Your goal: From the records below, copy each line in which the string "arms" occurs.

*** Opening Stored data ***

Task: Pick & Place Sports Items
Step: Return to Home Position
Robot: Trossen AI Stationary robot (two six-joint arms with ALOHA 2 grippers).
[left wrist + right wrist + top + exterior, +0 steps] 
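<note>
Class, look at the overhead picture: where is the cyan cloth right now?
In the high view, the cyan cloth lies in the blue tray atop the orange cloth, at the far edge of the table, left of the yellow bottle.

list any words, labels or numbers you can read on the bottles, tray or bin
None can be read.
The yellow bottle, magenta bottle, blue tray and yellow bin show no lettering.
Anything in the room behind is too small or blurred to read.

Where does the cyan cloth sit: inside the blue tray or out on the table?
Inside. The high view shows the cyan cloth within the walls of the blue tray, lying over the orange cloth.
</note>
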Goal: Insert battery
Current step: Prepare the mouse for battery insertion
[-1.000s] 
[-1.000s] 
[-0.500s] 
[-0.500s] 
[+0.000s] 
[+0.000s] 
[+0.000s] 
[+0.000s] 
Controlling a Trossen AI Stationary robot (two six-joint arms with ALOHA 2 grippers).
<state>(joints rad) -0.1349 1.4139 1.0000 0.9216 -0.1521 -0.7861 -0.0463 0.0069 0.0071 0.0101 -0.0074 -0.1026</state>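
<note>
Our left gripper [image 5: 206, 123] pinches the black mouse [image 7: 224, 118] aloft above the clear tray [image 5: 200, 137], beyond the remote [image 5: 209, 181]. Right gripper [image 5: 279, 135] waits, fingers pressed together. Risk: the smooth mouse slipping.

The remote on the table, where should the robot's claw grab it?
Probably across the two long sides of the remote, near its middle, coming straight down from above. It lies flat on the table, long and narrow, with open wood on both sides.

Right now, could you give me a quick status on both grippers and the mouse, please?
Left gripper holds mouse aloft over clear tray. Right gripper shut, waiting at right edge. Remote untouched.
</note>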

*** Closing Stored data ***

Answer section:
Robot: Trossen AI Stationary robot (two six-joint arms with ALOHA 2 grippers).
Controlling a Trossen AI Stationary robot (two six-joint arms with ALOHA 2 grippers).

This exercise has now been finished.